In this work, we re-evaluate MIR spectra of Phobos acquired by the Mars Global Surveyor (MGS) Thermal Emission Spectrometer (TES) experiment. We gathered TES spectra from four early mission TES aerobraking orbits (orbits 476, 501, 526, and 551) and culled the data to include only the highest temperature daytime observations of the Phobos surface. For the surface of Phobos, subpixel temperature mixing is clearly an issue. Therefore, we modeled the radiance of the surface as a linear combination of blackbodies of many different temperatures. The resulting emissivity spectra occasionally have emissivity values greater than unity, but are not affected by strong slopes due to surface anisothermality.
Surface emissivity spectra of Phobos display a variety of spectral shapes while having some features in common. Most spectra display a strong drop in emissivity shortward of the Christiansen Feature (CF), typical of finely particulate silicates. Average spectra all have modeled CFs in the 8.34 to 8.4 micron range, indicating an olivine/pyroxene-dominated surface if the surface is optically immature (devoid of space weathering). It has been shown for the Moon, however, that optically mature surfaces have CF positions that tend to be shifted by ~0.2 microns to longer wavelengths compared to optically immature surfaces of the same composition. Assuming the average surface of Phobos is optically mature, corrected CF positions of 8.14 to 8.2 microns indicate a more feldspar-rich surface. This is consistent with VNIR observations, which lack strong 1 and 2 micron Fe2+ absorption features and longer wavelength MIR transparency features that are consistent with finely particulate tectosilicates such as feldspar.
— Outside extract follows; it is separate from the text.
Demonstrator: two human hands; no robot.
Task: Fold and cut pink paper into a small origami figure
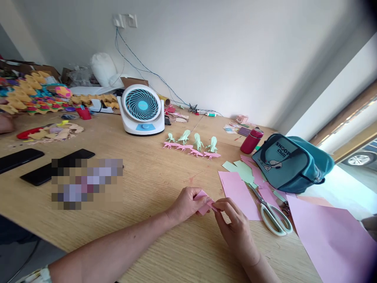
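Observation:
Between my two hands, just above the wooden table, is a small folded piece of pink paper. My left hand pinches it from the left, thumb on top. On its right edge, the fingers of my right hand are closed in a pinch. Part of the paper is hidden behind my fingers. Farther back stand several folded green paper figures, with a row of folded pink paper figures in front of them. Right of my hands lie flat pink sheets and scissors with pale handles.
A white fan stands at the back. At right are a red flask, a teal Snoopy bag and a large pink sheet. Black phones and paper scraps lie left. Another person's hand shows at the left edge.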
Nearly all spectra display emissivity maxima at ~6 microns, consistent with varying levels of surface hydration. This hydration feature may be due to water bound in minerals or transient water formed through interaction of the solar wind with the Phobos surface. The relatively strong 6 micron features found in the TES data are somewhat surprising due to the lack of a strong 3 micron water band in VNIR observations of Phobos. Finally, some spectra display emissivity maxima at ~6.7 microns, which has been shown to be consistent with small amounts of carbonates intimately mixed with silicates. This observation may support the hypothesis that Phobos is a captured D-type asteroid, similar in composition to the Tagish Lake meteorite, which is carbonate-bearing.